None of us were expecting it, and being honest I was in shock. I was 34 or 35, and this wasn’t how my story was meant to end. The doctor promised he would help as much as he could to transition me to palliative care and get the ball rolling. This bowled me over. I mean, one moment I’m preparing for another “ran some tests, here’s what we found, here’s what were going to do” doctor’s meeting, a meeting I have almost every day…the next I’m just…silent.

Anger was my first stage. I was bitter. “Why me? What did I ever do to deserve such a poor hand? Screw the world and its happy existence…” This quickly left. It was, honestly, one minute of pure “Why me?” After looking at everyone’s faces, however, this quickly left me. I simply watched everyone deal with the news around me. In the room was my favorite nurse, my mom, wife, and obviously the doctor.

I never saw my mom look so helpless. I could almost see the hope drain from her as she leaned into the wall, hoping for support. She was just told her baby was going to go and this time she couldn’t fix it. I could see the whirlwind inside her as she tried to not cry. The nurse who was there was only there to give me more chemotherapy. At this point in my care, I’d been in hospital for months.

I’d see her almost every day, and you bond. She didn’t take the news well (I heard later on). At the time, I was told she had a reaction to the chemotherapy she was administering. In reality, she broke down and had to leave work early. My darling wife, who I had put through so much, was clearly trying to hold it together…she was in the anger and bargaining stage, too.

This was the first time seeing my wife not taking “no” as an answer, and I didn’t have the energy or the motivation to calm her down. She was asking for second opinions, researching other hospitals, calling/emailing them, scanning reports, test results for her emails, etc. She just refused to accept it and went to work. I just sat there with what felt like billions of thoughts, watching it all go on around me.

When you’re told you’re going to die, eventually you get to acceptance. Once I accepted there was nothing more to do, all the little things in life that annoy, stress, or anger you go away. EVERYTHING is beautiful…and I noticed everything. My perspective had completely changed. My time was running out and I just wanted to be surrounded by love. That’s it.

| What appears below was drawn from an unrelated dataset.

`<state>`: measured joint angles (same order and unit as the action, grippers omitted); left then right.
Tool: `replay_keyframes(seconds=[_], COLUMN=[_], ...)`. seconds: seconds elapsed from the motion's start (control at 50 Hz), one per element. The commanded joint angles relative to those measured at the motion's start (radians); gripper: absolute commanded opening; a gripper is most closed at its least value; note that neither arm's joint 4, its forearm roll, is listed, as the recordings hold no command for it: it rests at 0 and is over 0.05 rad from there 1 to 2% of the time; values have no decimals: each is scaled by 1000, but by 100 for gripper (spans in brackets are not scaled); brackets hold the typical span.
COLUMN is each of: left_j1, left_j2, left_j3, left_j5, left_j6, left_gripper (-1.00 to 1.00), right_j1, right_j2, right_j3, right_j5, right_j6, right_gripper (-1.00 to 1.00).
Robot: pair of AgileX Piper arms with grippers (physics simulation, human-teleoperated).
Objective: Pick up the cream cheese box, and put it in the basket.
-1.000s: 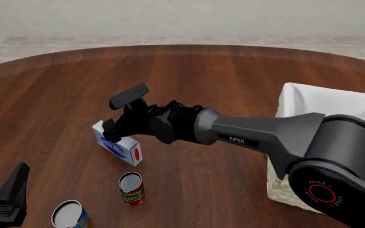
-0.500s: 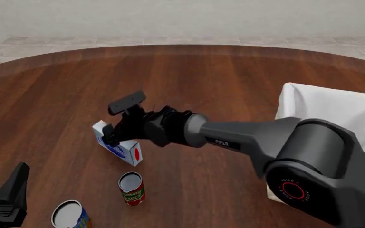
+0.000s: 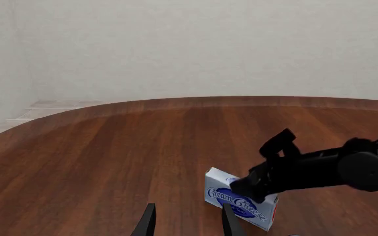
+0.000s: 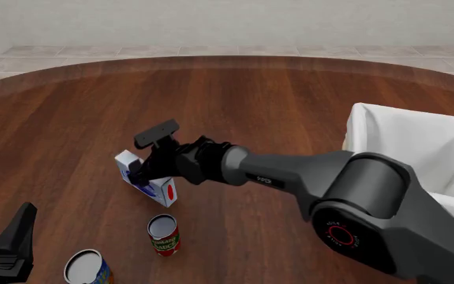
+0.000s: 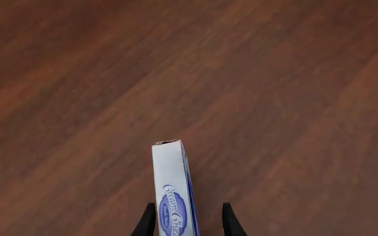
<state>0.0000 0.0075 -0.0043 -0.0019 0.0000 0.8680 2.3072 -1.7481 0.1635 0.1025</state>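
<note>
The cream cheese box [image 4: 149,184], white with blue oval logos and a red oval on its near end, stands on a long narrow edge on the wooden table. My right gripper [image 4: 139,173] reaches in from the right and straddles the box's far end. In the right wrist view the box [image 5: 173,196] sits between the fingers [image 5: 228,222], against one of them and apart from the other, so the right gripper [image 5: 189,223] is open. The cloth-lined basket [image 4: 404,133] stands at the right edge. My left gripper [image 4: 12,239] waits open at the bottom left, well short of the box [image 3: 238,204].
A red-labelled can [image 4: 164,235] stands just in front of the box. A blue-labelled can [image 4: 87,267] stands at the near edge, beside the left gripper. The right arm's long link spans the table between box and basket.
The right gripper has come down and a little leftward, and its fingers now sit lower around the box. The box, the cans and the left arm have not moved.
</note>
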Motion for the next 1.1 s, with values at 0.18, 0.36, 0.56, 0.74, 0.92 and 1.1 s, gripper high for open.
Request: replay_keyframes(seconds=[0.18,0.36,0.56,0.74,0.92,1.1], left_j1=[0,0,0,0,0,0], left_j2=[0,0,0,0,0,0], left_j3=[0,0,0,0,0,0], left_j5=[0,0,0,0,0,0], left_j6=[0,0,0,0,0,0], left_gripper=[100,100,100,100,100,100], right_j1=[17,35,35,39,39,32], right_j2=[41,54,75,68,72,70], right_j3=[-31,-37,-58,-41,-39,-41], right_j5=[20,27,32,11,9,11], right_j6=[-4,-7,-4,10,13,5], right_gripper=[100,100,100,-100,-100,-100])
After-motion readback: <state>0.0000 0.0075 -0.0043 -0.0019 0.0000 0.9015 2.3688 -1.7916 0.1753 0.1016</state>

My only regret was time. I didn’t do enough with it. I didn’t have more time to see my beautiful baby niece grow up. I wondered if she would take after her mother, my lovely sister, who never got to enjoy her pregnancy due to her brother getting cancer months before she was due to give birth. Why did I waste so much time being angry at my father?

We wasted so much time ignoring each other over petty family stuff. Why the heck didn’t I travel more? Why didn’t I take more photos of us when traveling? I had tons of travel pictures over the years, but hardly any of me and my wife or my family enjoying the holiday…just holiday-like pictures of museums, buildings, and food. Now I’m on heavy meds scrambling my brain for memories of my wife’s face when she saw the view from our hotel in Croatia.

Going through cancer robbed us of joy, and I just wanted to see the twinkle of happiness in the eyes of my loved ones one more time. Love and time, that’s it. When it boils down to it, that’s all that’s left. Love and time.